Sen. Barack Obama, D-Ill., walks past a plane at the airport in Medford, Ore., on Saturday. Until Friday, Obama had led in polls.
Alex Brandon, Associated Press
WASHINGTON Norma Woods of Eastpointe, Mich., a Detroit suburb, could turn out to be the Democratic Party's worst nightmare.
A mother of seven, a grandmother of 15, Woods says she's a loyal Democrat and a supporter of New York Sen. Hillary Rodham Clinton.
But if Illinois Sen. Barack Obama wins the party's nomination, Woods said she may sit out November's general election.
"Only one time I didn't vote," said Woods, who wouldn't reveal her age. "I was busy having a baby."

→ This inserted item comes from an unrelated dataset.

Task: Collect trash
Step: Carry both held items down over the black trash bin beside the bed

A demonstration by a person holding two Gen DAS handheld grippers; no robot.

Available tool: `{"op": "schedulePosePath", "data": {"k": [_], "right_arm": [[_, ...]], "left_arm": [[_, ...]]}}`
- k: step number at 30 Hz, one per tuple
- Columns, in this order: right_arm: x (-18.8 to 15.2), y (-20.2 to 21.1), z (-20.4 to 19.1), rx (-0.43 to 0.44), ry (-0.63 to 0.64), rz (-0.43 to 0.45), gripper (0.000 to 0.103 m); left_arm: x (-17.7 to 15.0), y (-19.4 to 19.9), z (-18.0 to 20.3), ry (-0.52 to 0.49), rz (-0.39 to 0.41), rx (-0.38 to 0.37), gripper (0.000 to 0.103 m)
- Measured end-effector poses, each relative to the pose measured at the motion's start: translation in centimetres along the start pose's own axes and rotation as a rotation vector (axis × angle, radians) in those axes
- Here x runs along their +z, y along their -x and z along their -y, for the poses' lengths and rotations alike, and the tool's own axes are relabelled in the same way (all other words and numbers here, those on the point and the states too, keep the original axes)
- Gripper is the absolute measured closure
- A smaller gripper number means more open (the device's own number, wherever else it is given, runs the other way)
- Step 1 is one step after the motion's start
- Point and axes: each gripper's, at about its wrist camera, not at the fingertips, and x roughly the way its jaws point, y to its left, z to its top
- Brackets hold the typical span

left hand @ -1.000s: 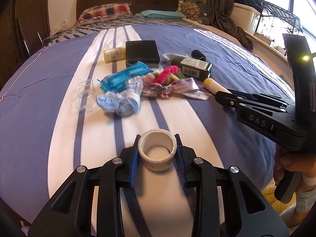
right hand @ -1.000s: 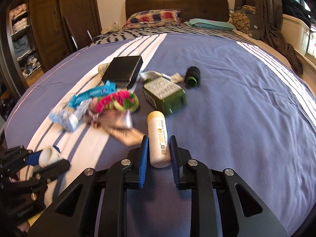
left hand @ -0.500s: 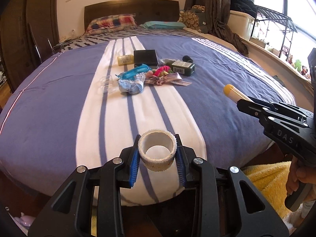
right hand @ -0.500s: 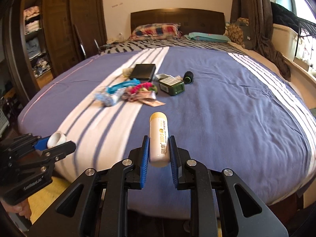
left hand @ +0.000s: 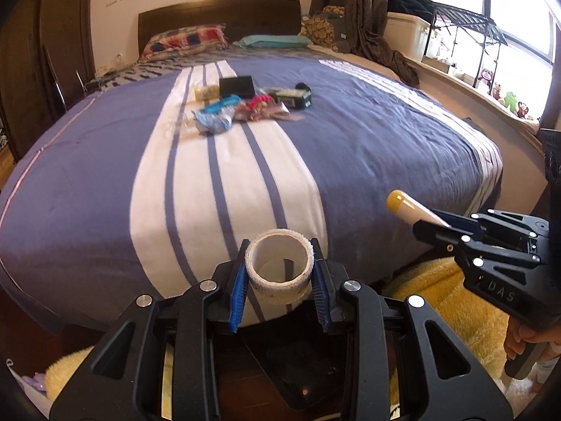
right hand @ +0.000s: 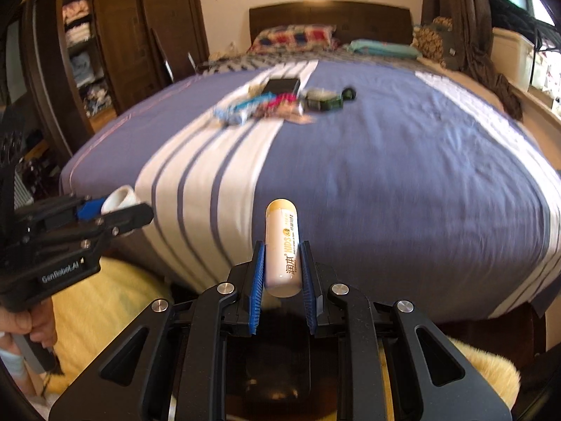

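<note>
The left gripper point(left hand: 279, 280) is clamped across a light, crushable tape roll point(left hand: 279, 271) and the right gripper point(right hand: 282, 277) around a smooth, likely slippery tube point(right hand: 282, 249), both carried just off the bed's point(left hand: 368, 147) foot.

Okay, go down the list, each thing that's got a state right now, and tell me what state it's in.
left gripper: shut on tape roll
tape roll: held, off the bed
right gripper: shut on white tube
white tube: held, capped end forward
green box: lying on bed
</note>
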Motion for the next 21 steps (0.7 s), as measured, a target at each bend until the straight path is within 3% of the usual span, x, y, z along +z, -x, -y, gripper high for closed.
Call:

Woods is leaving room to change her mind. Still, she represents a conundrum Democrats must face the possibility of alienating one of the party's two key bases of support: black voters, who have rallied behind the front-runner Obama, or white women, who polls show have thrown their support solidly behind Clinton.
Anger one or the other enough, say pollsters, academics and election experts, and you could risk lowering Democratic vote totals enough in November to make Arizona Sen. John McCain, the presumptive Republican nominee, the 44th president.

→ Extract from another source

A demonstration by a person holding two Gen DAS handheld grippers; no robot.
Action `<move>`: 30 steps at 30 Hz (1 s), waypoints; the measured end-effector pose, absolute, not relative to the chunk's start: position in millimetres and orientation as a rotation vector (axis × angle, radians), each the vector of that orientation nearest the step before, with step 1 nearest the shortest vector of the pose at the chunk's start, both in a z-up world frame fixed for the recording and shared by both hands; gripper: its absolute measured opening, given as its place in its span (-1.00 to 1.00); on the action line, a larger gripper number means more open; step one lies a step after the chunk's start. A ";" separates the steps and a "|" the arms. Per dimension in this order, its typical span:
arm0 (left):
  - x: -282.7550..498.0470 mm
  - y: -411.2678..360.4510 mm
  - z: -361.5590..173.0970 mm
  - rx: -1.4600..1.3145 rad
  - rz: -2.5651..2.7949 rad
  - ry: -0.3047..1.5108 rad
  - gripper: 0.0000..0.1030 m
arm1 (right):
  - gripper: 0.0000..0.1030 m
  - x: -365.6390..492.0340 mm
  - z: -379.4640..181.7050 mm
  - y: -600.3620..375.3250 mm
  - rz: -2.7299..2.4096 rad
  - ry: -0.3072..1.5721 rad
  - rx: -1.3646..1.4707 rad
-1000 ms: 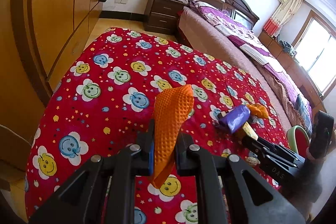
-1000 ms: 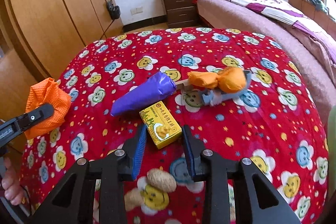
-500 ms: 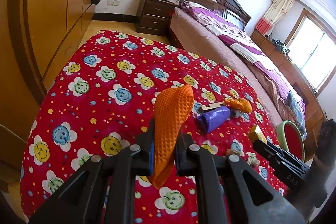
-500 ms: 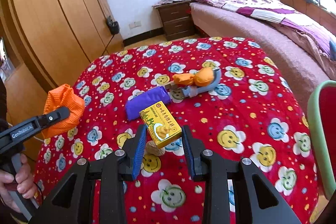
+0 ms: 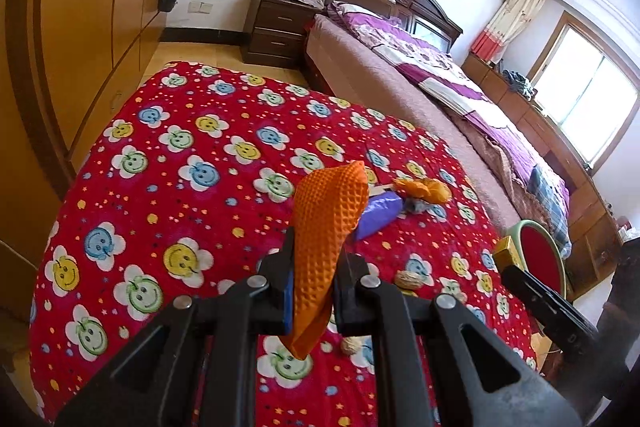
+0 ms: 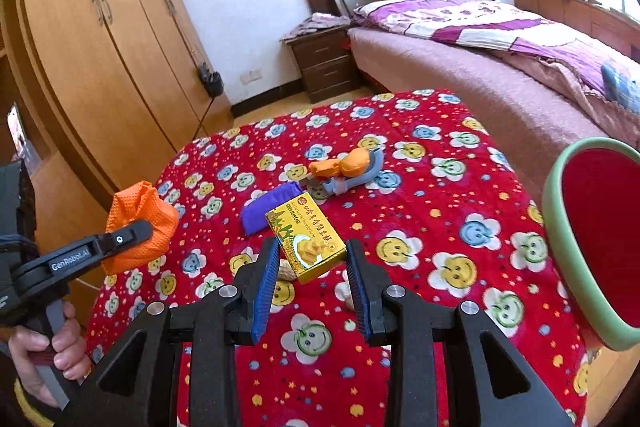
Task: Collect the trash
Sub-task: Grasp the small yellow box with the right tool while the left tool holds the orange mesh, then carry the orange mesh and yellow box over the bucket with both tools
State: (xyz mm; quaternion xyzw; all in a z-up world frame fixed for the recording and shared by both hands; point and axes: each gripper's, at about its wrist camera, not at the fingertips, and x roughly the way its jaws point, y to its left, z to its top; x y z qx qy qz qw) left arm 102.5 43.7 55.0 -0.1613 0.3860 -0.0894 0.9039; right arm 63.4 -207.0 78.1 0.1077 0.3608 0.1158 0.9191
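My left gripper (image 5: 311,267) is shut on an orange textured bag (image 5: 326,227) and holds it above the red smiley cloth (image 5: 172,195); the bag also shows in the right wrist view (image 6: 140,223). My right gripper (image 6: 312,267) is shut on a yellow box (image 6: 306,237), lifted above the cloth (image 6: 440,247). A purple wrapper (image 6: 268,205), an orange wrapper (image 6: 340,165) on a grey tool (image 6: 360,177) and peanut shells (image 5: 410,279) lie on the cloth.
A red bin with a green rim (image 6: 592,227) stands at the table's right edge, also in the left wrist view (image 5: 540,259). A wooden wardrobe (image 6: 100,47) is on the left, a bed (image 6: 500,59) and nightstand (image 6: 324,63) behind.
The right gripper closed on the yellow box and lifted it up and back off the cloth. The left gripper, still holding the orange bag, also rose and pulled back.
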 end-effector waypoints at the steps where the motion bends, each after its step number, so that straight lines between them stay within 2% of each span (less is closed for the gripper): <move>1: 101.2 41.1 56.0 -0.333 -0.192 0.797 -0.75 | -0.33 60.2 79.4 -209.6 0.234 0.737 0.226; 30: 76.6 -40.1 76.6 -0.259 -0.360 0.817 -0.75 | -0.33 -3.8 95.5 -295.9 0.094 0.620 0.348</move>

"There is a definite sense of entitlement in both camps that they've earned it and it's theirs," said Vincent Hutchings, an associate professor at the University of Michigan's Center for Political Studies. "There's a lot of bad blood between these camps."
For the Democratic Party it could represent a split no one wants to see but one that polls show is real. Consider:
• Obama's lead over Clinton among blacks nationally was nearly 5-1 in Gallup poll surveys taken over the first two weeks of March.
• Clinton's lead among white women who are Democrats or lean Democratic, while not as big at 58 percent to 33 percent, was nonetheless impressive, considering the enormity of that voting bloc nationally.
• On Friday, two new polls one from the Gallup, one from Rasmussen showed Clinton and Obama in a statistical dead heat among Democratic voters nationwide. Until this week, Obama had led.
• Though more than 70 percent of blacks identify themselves as Democrats, black support for Clinton in a general election against McCain slipped to 61 percent with many suggesting they'd vote for a third party or stay home, pollster Scott Rasmussen of Rasmussen Reports said Friday.